In the event a Participant suspends contributions of Base Salary during the
first twelve (12) months of Plan participation, then the Participant’s death
benefit calculated in accordance with Sections 6.1(c)(1)(i) and (iii) shall be
determined by multiplying the actual amount of Base Salary deferred during the
initial twelve (12) month period multiplied by fifteen (15).

6.2 Early Distributions.

A Participant shall be permitted to elect an Early Distribution from his or her
Deferral Account prior to the Payment Date, subject to the following
restrictions:

(a) The election to take an Early Distribution shall be made by filing a form
provided by and filed with the Committee prior to the end of any calendar month.

(b) The amount of the Early Distribution shall in all cases be an amount not
less than the greater of 50% of the Deferral Account as of the end of the
calendar month as of which the distribution is to be made, or $25,000.

(c) The amount described in subsection (b) above shall be paid in a single cash
lump sum as soon as practicable after the end of the calendar month in which the
Early Distribution election is made.

(d) If a Participant receives an Early Distribution of his entire Deferral
Account, the remaining balance of his or her Deferral Account (10% of the
Deferral Account) shall be permanently forfeited and the Company shall have no
obligation to the Participant or his Beneficiary with respect to such forfeited
amount. If a Participant receives an Early Distribution of 50% or more of his
Deferral Account, such Participant shall forfeit 10% of the gross amount to be
distributed from the Participant’s Deferral Account.

 

-10-

--------------------------------------------------------------------------------

(e) If a Participant receives an Early Distribution of either all or a part of
his Deferral Account, the following rules will apply for the balance of the Plan
Year and for the following Plan Year: (i) the Participant will be ineligible to
participate in the Plan, and (ii) neither the Participant (nor his Beneficiary
or beneficiaries) shall be entitled to death benefits under Section 6.1(c)(1) or
(2).

6.3 Inability to Locate Participant.

In the event that the Committee is unable to locate a Participant or Beneficiary
within three two years following the required Payment Date, the amount allocated
to the Participant’s Deferral Account, shall be forfeited. If, after such
forfeiture, the Participant or Beneficiary later claims, within three years of
the forfeiture, such benefit, such benefit shall be reinstated without interest
or earnings.

6.4 Payment of Policy Premiums.

So long as the Participating Company Trust maintains a Policy for a Participant,
the Participating Company shall pay to the Trustee amounts necessary to pay
premiums on the Policy insuring the Participant’s life from as soon as practical
after the end of each Plan Year, or such earlier time as the Participating
Company shall determine (but no later than the tax return due date for the
Participating Company for such year), in amounts equal to the amount deferred by
the Participant for the Plan Year.

ARTICLE VII

ADMINISTRATION

7.1 Committee.

A committee shall be appointed by, and serve at the pleasure of, the Board of
Directors. The number of members comprising the Committee shall be determined by
the Board which may from time to time vary the number of members.

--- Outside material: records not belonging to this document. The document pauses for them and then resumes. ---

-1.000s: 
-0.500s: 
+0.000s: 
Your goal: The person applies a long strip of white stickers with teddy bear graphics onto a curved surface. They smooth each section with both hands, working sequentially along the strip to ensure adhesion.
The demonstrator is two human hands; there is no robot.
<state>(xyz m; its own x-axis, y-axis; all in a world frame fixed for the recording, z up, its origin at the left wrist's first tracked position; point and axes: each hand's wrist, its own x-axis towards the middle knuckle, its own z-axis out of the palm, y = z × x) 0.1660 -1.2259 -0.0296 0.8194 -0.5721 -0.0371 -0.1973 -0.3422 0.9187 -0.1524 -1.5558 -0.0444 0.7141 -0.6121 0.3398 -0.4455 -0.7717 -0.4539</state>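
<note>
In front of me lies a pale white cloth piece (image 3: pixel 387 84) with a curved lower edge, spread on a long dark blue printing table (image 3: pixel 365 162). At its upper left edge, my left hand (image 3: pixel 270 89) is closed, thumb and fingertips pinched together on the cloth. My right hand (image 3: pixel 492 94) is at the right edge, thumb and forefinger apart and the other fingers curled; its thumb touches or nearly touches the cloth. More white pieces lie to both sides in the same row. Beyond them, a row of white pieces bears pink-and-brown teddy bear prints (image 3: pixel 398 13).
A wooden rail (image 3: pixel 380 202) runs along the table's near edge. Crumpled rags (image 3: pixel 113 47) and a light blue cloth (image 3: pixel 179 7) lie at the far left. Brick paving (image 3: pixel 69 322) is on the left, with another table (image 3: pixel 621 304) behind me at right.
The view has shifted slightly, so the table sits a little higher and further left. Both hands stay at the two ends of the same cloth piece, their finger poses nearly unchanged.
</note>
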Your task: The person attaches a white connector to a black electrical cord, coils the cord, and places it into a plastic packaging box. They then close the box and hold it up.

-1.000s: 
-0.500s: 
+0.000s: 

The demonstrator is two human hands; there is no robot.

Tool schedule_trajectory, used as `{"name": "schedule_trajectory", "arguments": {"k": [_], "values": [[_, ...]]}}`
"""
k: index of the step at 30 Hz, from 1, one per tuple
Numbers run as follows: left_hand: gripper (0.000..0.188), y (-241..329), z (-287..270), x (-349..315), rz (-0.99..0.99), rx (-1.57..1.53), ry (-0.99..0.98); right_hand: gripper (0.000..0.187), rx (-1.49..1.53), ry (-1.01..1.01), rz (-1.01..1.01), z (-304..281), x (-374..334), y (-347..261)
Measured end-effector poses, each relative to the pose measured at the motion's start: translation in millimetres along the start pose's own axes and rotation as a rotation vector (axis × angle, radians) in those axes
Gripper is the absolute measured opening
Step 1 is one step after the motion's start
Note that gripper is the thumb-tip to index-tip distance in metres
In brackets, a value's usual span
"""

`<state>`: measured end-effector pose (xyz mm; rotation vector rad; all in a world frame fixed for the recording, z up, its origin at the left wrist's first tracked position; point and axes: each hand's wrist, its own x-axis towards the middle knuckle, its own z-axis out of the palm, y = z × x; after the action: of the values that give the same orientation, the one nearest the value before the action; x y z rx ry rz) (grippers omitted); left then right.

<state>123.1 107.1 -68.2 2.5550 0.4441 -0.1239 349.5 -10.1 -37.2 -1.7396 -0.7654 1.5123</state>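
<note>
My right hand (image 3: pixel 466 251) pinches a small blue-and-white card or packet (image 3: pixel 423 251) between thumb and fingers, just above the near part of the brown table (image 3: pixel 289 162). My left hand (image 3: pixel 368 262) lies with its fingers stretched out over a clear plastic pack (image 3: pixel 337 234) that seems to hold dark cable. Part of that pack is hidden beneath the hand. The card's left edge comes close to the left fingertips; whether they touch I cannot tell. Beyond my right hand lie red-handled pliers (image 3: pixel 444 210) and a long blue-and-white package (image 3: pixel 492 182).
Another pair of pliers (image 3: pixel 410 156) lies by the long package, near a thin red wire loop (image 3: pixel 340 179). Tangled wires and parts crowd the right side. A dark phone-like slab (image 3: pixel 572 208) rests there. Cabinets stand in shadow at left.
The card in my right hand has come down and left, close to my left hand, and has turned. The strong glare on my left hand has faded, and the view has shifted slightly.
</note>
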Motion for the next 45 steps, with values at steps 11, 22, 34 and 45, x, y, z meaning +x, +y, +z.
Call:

A member of
the Committee may resign by delivering a written notice of resignation to the
Board. The Board may remove any member by delivering a certified copy of its
resolution of removal to such member. Vacancies in the membership of the
Committee shall be filled promptly by the Board.

7.2 Committee Action.

The Committee shall act at meetings by affirmative vote of a majority of the
members of the Committee. Any action permitted to be taken at a meeting may be
taken without a meeting if, prior to such action, a written consent to the
action is signed by all members of the Committee and such written consent is
filed with the minutes of the proceedings of the Committee. A member of the
Committee shall not vote or act upon any matter which relates solely to himself
or herself as a Participant. The Chairman or any other member or members of the
Committee designated by the Chairman may execute any certificate or other
written direction on behalf of the Committee.

 

-11-

--------------------------------------------------------------------------------

7.3 Powers and Duties of the Committee.

(a) The Committee, on behalf of the Participants and their Beneficiaries, shall
enforce the Plan in accordance with its terms, shall be charged with the general
administration of the Plan, and shall have all powers necessary to accomplish
its purposes, including, but not by way of limitation, the following:

(1) To select the Funds in accordance with Section 3.2(b) hereof;

(2) To construe and interpret the terms and provisions of this Plan;

(3) To compute and certify to the amount and kind of benefits payable to
Participants and their Beneficiaries;

(4) To maintain all records that may be necessary for the administration of the
Plan;

(5) To provide for the disclosure of all information and the filing or provision
of all reports and statements to Participants, Beneficiaries or governmental
agencies as shall be required by law;

(6) To make and publish such rules for the regulation of the Plan and procedures
for the administration of the Plan as are not inconsistent with the terms
hereof;

(7) To appoint a plan administrator or any other agent, and to delegate to them
such powers and duties in connection with the administration of the Plan as the
Committee may from time to time prescribe;

(8) To take all actions necessary for the administration of the Plan, including
determining whether to hold or discontinue the Policies; and

(9) If a Policy is discontinued or a Participant has terminated employment with
the Company for a reason other than death, (A) to notify the insurance company
that no death benefits are payable to the beneficiaries of the applicable
Participant under the Policy (and that neither the Participant nor his or her
beneficiary has any rights under the Policy or to any benefits under the Policy)
and (B) to file a new beneficiary designation with the insurance company naming
the Participating Company as beneficiary or to cash in the Policy.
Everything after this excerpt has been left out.